Un autre point d'inquiétude réside dans la fragilité du modèle économique. Le forage pétrolier à 500 km des côtes, à plus d'un kilomètre de profondeur, est une opération complexe et coûteuse, nécessitant un investissement estimé à 14 milliards de dollars . Equinor étudie le projet de la Baie du Nord depuis des années et a reporté sa décision d'investissement finale à 2027.

Nichole Dusyk, conseillère principale en politiques publiques et responsable à l'Institut international du développement durable, craint que les contribuables ne soient une fois de plus contraints de financer par l'argent public un autre projet risqué d'exploitation des énergies fossiles. « Si des projets comme Baie du Nord ne reçoivent pas de décision d'investissement finale, pourquoi ? », s'est interrogée Mme Dusyk auprès de Desmog.  

Elle estime que la proposition d'Ottawa de prendre en charge les redevances de la CNUDM constitue « clairement une subvention, et une subvention très généreuse ». Dusyk voit dans ce déboursement de fonds publics un signe que la Baie du Nord est loin d'être aussi viable que l'entreprise et le gouvernement le prétendent. « Pourquoi une industrie mature aurait-elle besoin d'une aide gouvernementale pour réduire les risques ? »

Anciennement Statoil, Equinor est une entreprise de 54 ans dont la valeur boursière s'élève à 100 milliards de dollars . Une compagnie pétrolière d'État norvégienne, dont le pays dispose d'un fonds souverain de 2 700 milliards de dollars , a-t-elle réellement besoin de subventions des contribuables canadiens ?

Le gouvernement Carney a annoncé jusqu'à présent l'accélération de onze grands projets totalisant 116 milliards de dollars, dont deux projets de GNL représentant plus de la moitié de cette somme. Le seul projet d'énergie renouvelable priorisé à ce jour par Carney est un projet hydroélectrique au Nunavut d'une valeur de 500 millions de dollars , soit moins de 0.5 % du total des grands projets.

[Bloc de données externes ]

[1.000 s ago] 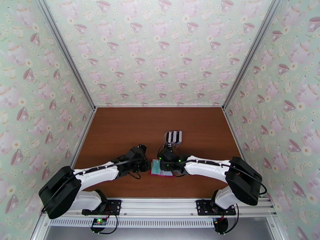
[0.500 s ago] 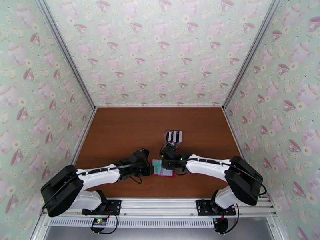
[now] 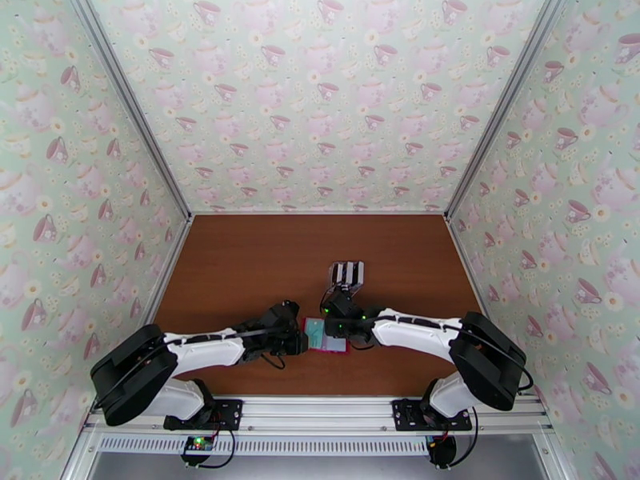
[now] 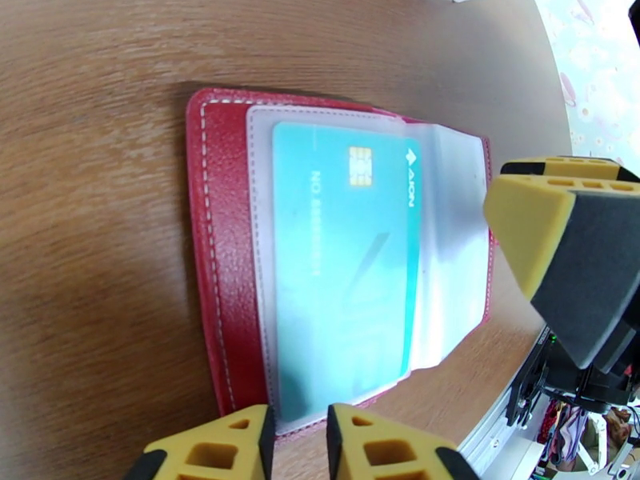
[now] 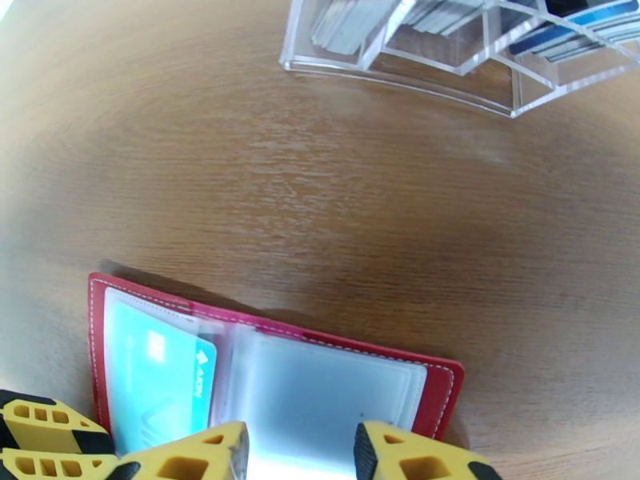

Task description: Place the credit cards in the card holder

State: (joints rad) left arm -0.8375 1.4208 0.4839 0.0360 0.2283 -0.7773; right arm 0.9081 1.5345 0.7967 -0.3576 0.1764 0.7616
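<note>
the brown wooden table (image 3: 240, 258) stood between walls (image 3: 320, 98) papered with teacups. the red card holder (image 4: 220, 258) lay open and flat in the middle near the near edge, between the two arms. a teal card (image 4: 344, 266) sat in its left half, under the clear sleeve. the left gripper (image 4: 296, 442) was at the holder's left edge, jaws a little apart, nothing clamped. the right gripper (image 5: 300, 450) was over the right half, jaws apart. farther back stood a clear rack (image 5: 448, 50) with other cards (image 5: 352, 22).
</note>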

Carney devrait peut-être prendre en compte les informations d'un autre organisme des Nations Unies, l'Organisation météorologique mondiale, qui vient de publier un rapport alarmant indiquant que la planète est « poussée au-delà de ses limites » en raison du réchauffement dangereux des océans qui entraîne des phénomènes météorologiques extrêmes plus fréquents.

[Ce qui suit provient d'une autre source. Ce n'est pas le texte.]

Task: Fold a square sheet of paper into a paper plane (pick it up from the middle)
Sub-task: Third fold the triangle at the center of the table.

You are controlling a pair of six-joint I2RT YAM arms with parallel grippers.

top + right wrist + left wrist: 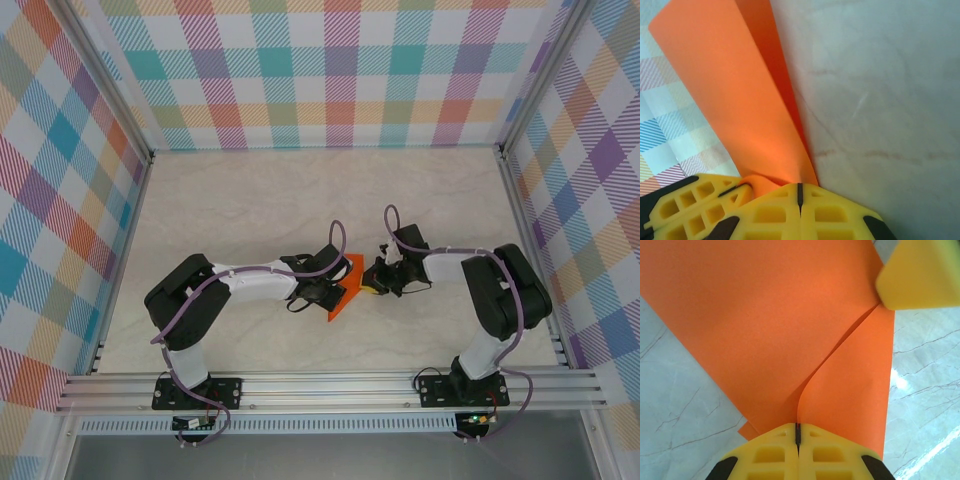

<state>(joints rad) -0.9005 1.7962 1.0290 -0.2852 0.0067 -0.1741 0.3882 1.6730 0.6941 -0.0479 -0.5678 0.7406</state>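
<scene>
The square sheet of paper is bright orange and creased, and it hangs between the two grippers just above the middle of the table. My left gripper is shut on its left side. In the left wrist view the paper spreads out from the closed jaws of the left gripper, with a curved fold running up from them. My right gripper is shut on the opposite side. In the right wrist view the folded paper rises from the closed right gripper. A yellow finger of the right gripper touches the sheet's far corner.
The marble-patterned table top stretches away behind the grippers. Plaid walls stand at the back and on both sides. An aluminium rail runs along the near edge, with both arm bases on it.
</scene>
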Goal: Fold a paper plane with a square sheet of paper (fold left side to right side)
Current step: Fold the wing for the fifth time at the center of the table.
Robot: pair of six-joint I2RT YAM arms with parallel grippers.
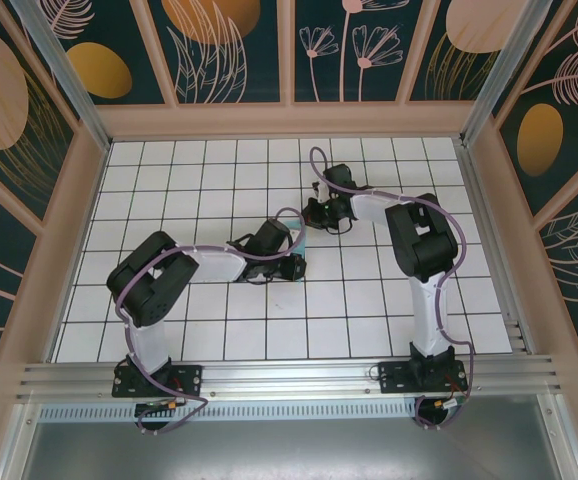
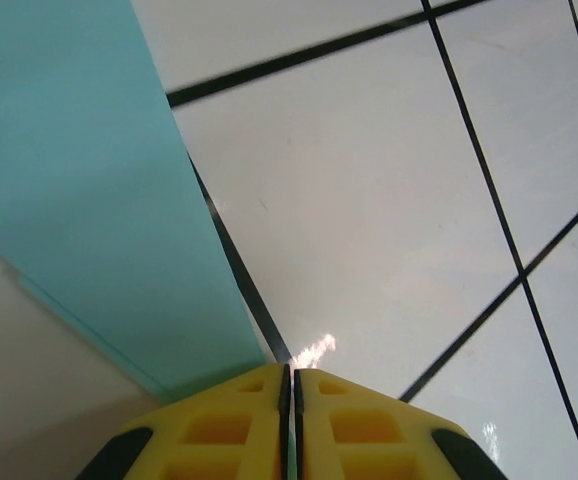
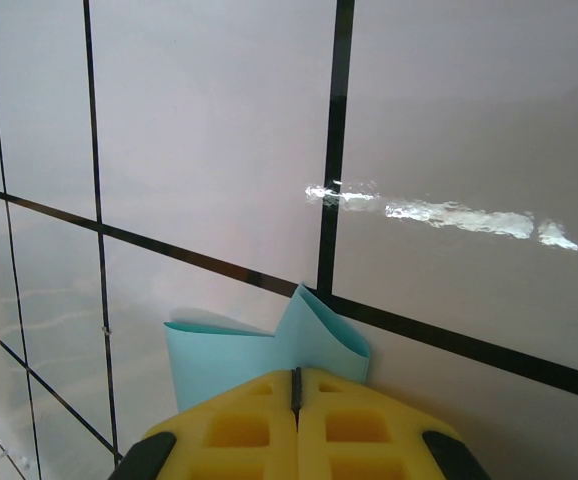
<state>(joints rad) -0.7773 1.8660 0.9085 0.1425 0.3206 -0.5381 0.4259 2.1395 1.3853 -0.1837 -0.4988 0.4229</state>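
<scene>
The square sheet of paper [image 1: 304, 243] shows from above as a thin light-turquoise sliver standing on edge between the two grippers at mid-table. My left gripper [image 1: 296, 263] is at its near end, my right gripper [image 1: 315, 216] at its far end. In the left wrist view the sheet [image 2: 79, 200] slopes down from the upper left into the shut yellow fingers [image 2: 219, 430] of the left gripper [image 2: 290, 375]. In the right wrist view the right gripper [image 3: 296, 372] is shut on a curled, doubled-over edge of the sheet [image 3: 219, 360], which bulges out ahead of the jaws.
White grid-tiled tabletop [image 1: 369, 290] spreads all round the grippers. Beige walls [image 1: 289, 120] with patterned panels enclose the back and sides. A metal rail [image 1: 289, 375] carrying the arm bases runs along the near edge.
</scene>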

Les auteurs ont constaté que la période 2015-2025 a été la plus chaude jamais enregistrée sur 11 ans et que « le climat de la Terre est plus déséquilibré qu'à aucun autre moment de l'histoire observée, car les concentrations de gaz à effet de serre entraînent un réchauffement continu de l'atmosphère et des océans ».

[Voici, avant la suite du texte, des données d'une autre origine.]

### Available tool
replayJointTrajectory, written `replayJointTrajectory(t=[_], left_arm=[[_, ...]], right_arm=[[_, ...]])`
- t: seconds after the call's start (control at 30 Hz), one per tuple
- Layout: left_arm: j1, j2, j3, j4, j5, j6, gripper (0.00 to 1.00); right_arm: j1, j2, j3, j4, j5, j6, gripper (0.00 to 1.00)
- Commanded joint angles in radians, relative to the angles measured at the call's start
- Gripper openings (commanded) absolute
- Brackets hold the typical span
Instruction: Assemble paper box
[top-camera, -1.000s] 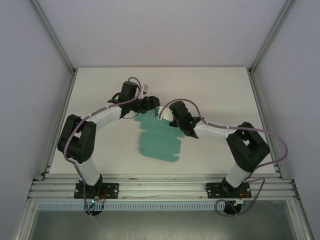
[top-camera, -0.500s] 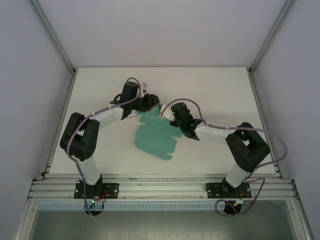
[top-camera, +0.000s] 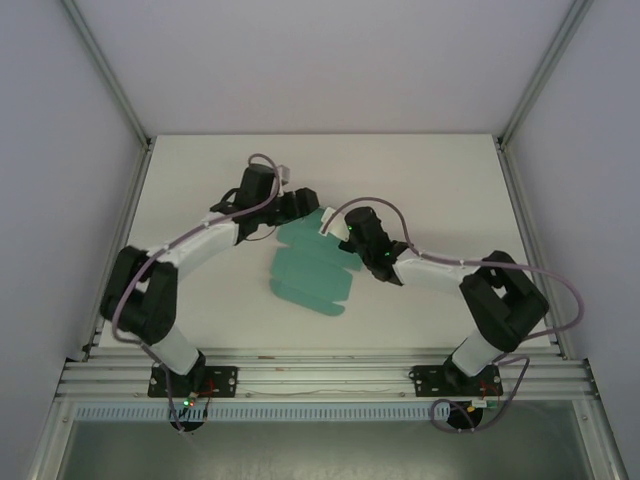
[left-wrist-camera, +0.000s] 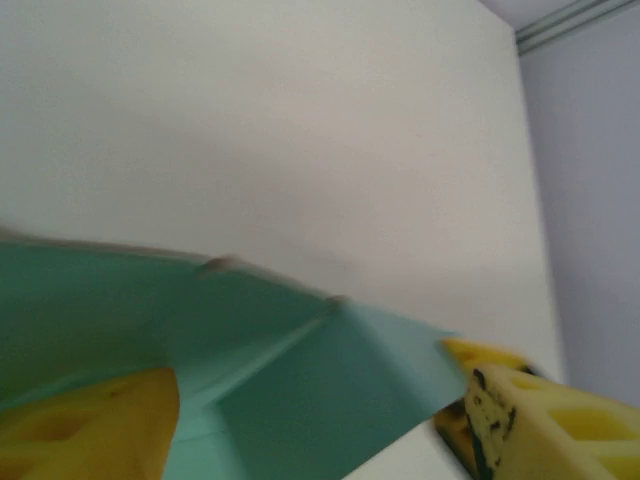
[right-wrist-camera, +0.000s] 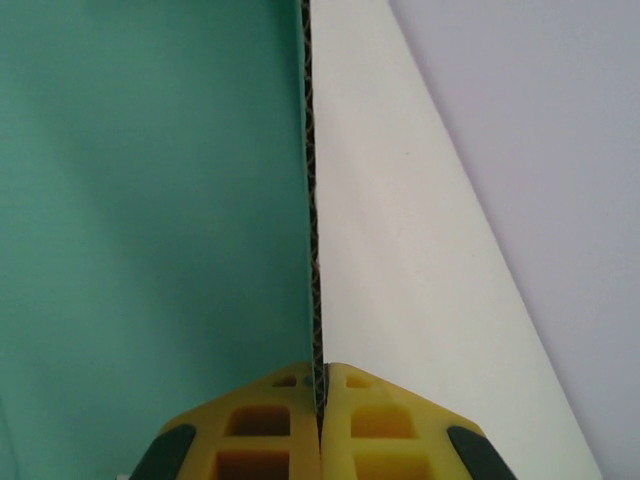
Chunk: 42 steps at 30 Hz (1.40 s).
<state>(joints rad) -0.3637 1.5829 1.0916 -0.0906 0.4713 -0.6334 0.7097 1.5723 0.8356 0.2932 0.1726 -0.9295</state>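
The paper box (top-camera: 310, 272) is a teal die-cut card sheet with flaps, lying mid-table with its far end lifted between the two arms. My right gripper (top-camera: 345, 235) is shut on the sheet's right edge. In the right wrist view the yellow gripper (right-wrist-camera: 320, 385) pinches the corrugated edge of the paper box (right-wrist-camera: 150, 200). My left gripper (top-camera: 303, 207) is at the sheet's far end. In the left wrist view its yellow fingers (left-wrist-camera: 530, 420) stand wide apart, and a creased flap of the paper box (left-wrist-camera: 300, 400) lies across the gap.
The white table (top-camera: 430, 180) is walled by pale panels and aluminium posts at the sides and back. An aluminium rail (top-camera: 320, 375) runs along the near edge by the arm bases.
The sheet has slid a little left and turned. The right gripper moved left with it, and the left arm's elbow swung down and left.
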Motion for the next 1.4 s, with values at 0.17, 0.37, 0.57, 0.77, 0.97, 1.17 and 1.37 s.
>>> replayJointTrajectory(t=[0.17,0.37,0.57,0.77,0.97,1.17,1.37], left_arm=[[0.156,-0.150,-0.224,-0.131,-0.236,0.131,1.00],[0.209,-0.136,-0.305,-0.060,-0.244,0.141,1.00],[0.208,-0.095,-0.329,0.129,-0.022,0.172,1.00],[0.186,-0.087,-0.350,0.250,0.125,0.216,1.00],[0.134,-0.072,-0.356,0.317,0.192,0.272,0.99],[0.116,-0.020,-0.325,0.340,0.210,0.280,0.93],[0.108,0.037,-0.306,0.394,0.276,0.270,0.68]], right_arm=[[-0.047,-0.131,-0.052,-0.021,-0.044,0.093,0.00],[-0.065,-0.158,-0.061,-0.060,-0.112,0.116,0.00],[-0.068,-0.143,-0.040,-0.063,-0.131,0.138,0.00],[-0.069,-0.132,-0.026,-0.065,-0.130,0.157,0.00],[-0.071,-0.135,-0.015,-0.085,-0.165,0.176,0.00],[-0.073,-0.147,-0.020,-0.095,-0.193,0.185,0.00],[-0.075,-0.167,-0.013,-0.126,-0.227,0.199,0.00]])
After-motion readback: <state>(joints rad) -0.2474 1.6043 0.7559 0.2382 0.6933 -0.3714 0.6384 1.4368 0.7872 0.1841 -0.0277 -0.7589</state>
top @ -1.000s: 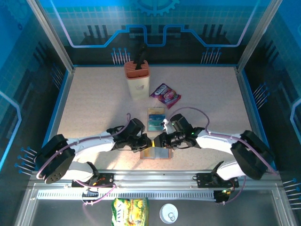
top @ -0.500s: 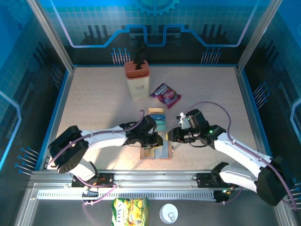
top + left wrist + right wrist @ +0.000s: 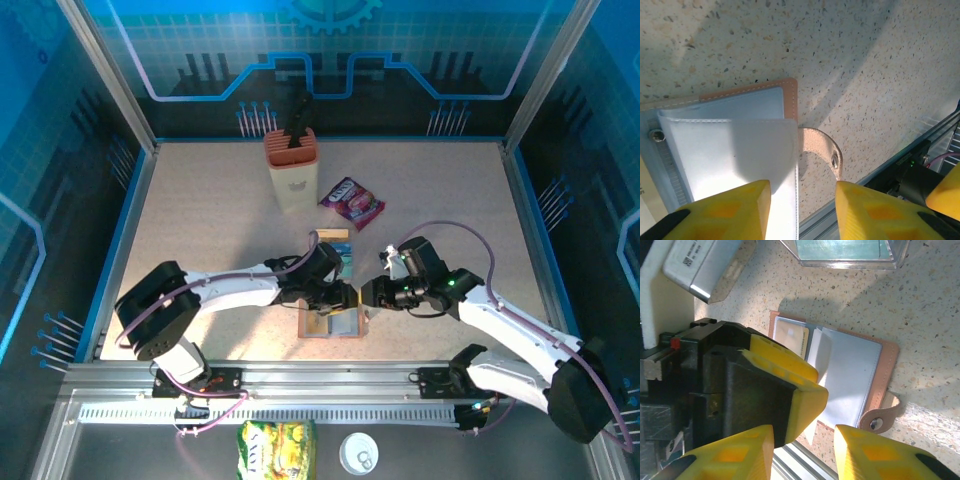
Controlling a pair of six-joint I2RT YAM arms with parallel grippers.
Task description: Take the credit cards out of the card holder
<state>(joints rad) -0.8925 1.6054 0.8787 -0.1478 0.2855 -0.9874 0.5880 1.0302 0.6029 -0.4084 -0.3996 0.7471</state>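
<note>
The card holder [image 3: 333, 324] lies open and flat on the table [image 3: 200, 220], near the front edge and between our two arms. Its snap tab [image 3: 823, 150] sticks out to the side. In the left wrist view the left gripper [image 3: 802, 210] hangs low over the clear sleeves, its yellow fingers [image 3: 735, 210] spread, and the edge of one sleeve runs into the gap without being pinched. The right gripper [image 3: 805, 452] hovers just beside it, fingers [image 3: 875, 455] apart and empty, looking down on the left gripper. A pale card [image 3: 790, 337] sits in a sleeve of the holder. Just beyond, teal credit cards [image 3: 345, 260] lie in a clear plastic box [image 3: 840, 263].
</note>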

Si seulement le Canada avait un leadership climatique courageux pour relever ce défi ! Qu’est-il advenu de cette personne, soi-disant intègre, qui était l’envoyé spécial des Nations Unies pour l’action climatique et le financement ? 

Mitch Anderson
Mitch Anderson est un journaliste basé à Vancouver qui couvre les questions climatiques et les industries extractives.